(Try it) Give again, exactly as written, each line of the material below starting at the line that contains "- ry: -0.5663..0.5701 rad" and ending at the line that contains "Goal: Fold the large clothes". Both ends count, and no other line does.

(Stored data)
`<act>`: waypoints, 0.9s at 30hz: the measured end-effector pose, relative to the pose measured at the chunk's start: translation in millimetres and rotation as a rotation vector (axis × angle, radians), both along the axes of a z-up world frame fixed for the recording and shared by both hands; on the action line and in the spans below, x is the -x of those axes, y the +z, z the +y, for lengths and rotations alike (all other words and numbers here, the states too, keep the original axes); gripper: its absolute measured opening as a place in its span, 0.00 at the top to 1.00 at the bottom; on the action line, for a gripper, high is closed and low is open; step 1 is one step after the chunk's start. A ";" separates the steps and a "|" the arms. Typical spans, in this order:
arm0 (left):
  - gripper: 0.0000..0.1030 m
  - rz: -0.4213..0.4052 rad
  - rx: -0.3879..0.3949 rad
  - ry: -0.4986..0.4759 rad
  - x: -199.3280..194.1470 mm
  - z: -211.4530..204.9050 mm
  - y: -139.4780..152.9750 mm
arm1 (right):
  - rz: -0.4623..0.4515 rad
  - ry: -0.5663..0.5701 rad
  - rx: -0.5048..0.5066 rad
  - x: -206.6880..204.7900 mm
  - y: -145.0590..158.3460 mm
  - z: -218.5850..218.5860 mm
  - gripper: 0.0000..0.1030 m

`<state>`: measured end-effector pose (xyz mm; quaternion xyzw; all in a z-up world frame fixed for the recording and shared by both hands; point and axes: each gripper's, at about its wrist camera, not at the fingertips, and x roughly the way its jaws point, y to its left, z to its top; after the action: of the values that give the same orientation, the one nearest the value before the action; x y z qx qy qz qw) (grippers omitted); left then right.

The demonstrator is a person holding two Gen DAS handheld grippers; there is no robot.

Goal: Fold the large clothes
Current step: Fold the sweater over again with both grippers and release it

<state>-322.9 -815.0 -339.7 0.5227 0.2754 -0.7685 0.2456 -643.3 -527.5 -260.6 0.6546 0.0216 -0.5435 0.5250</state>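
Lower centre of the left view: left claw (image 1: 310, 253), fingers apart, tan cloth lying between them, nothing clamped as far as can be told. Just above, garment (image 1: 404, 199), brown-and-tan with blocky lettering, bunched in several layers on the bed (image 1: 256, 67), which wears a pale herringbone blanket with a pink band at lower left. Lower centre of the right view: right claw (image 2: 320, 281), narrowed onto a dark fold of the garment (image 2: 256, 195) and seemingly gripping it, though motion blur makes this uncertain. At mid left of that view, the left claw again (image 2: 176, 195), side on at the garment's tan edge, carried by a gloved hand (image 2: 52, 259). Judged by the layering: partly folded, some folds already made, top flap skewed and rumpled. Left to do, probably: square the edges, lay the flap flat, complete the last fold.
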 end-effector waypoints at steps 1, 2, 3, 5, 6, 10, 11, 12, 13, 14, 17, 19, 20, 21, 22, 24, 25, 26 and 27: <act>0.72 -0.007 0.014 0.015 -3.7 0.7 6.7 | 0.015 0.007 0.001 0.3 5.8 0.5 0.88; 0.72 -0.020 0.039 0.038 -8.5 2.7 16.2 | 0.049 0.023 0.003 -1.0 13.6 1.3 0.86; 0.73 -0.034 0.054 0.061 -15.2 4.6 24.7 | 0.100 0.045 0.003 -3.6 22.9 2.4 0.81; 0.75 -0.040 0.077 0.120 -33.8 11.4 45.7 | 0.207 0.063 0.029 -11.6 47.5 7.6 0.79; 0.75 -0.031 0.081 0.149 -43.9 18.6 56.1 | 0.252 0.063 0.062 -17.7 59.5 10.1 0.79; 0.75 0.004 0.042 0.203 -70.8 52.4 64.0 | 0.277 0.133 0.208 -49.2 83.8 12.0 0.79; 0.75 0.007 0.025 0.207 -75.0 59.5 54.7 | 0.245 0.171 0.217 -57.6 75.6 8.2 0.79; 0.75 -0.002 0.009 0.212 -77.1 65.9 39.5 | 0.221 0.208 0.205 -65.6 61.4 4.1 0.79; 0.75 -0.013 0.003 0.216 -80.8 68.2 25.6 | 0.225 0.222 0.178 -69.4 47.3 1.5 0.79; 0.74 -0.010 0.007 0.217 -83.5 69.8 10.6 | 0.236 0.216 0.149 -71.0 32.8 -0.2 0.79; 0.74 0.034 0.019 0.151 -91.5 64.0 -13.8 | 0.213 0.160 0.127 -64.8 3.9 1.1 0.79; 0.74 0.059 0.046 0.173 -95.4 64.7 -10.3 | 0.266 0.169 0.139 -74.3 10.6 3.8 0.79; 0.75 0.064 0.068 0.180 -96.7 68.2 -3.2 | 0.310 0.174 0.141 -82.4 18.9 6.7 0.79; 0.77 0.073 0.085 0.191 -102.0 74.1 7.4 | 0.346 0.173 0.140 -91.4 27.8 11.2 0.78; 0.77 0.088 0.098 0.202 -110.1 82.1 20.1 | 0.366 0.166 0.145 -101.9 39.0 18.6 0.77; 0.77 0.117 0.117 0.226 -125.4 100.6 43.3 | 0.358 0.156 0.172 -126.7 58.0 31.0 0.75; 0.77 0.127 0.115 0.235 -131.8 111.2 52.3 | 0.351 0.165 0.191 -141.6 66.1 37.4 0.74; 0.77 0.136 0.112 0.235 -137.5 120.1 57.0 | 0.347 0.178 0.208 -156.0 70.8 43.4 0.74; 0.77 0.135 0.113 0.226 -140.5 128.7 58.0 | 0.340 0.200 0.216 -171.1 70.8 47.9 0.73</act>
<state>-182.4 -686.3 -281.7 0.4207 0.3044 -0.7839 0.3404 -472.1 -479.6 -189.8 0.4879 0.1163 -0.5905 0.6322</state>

(Exercise answer)
  - ry: -0.5663..0.5701 rad
  - rx: -0.5048..0.5066 rad
  - x: -206.6880..204.7900 mm
  - y: -145.0590..158.3460 mm
  - z: -218.5850..218.5860 mm
  - gripper: 0.0000..0.1030 m

`<state>`: measured end-effector pose (xyz mm; quaternion xyzw; all in a z-up world frame fixed for the recording and shared by both hands; point and axes: each gripper's, at about its wrist camera, not at the fingertips, and x roughly the way its jaws point, y to its left, z to its top; after the action: of the values that give the same orientation, the one nearest the value before the action; x y z qx qy qz qw) (grippers omitted); left then right.

The demonstrator is a person holding two Gen DAS handheld grippers; there is no robot.

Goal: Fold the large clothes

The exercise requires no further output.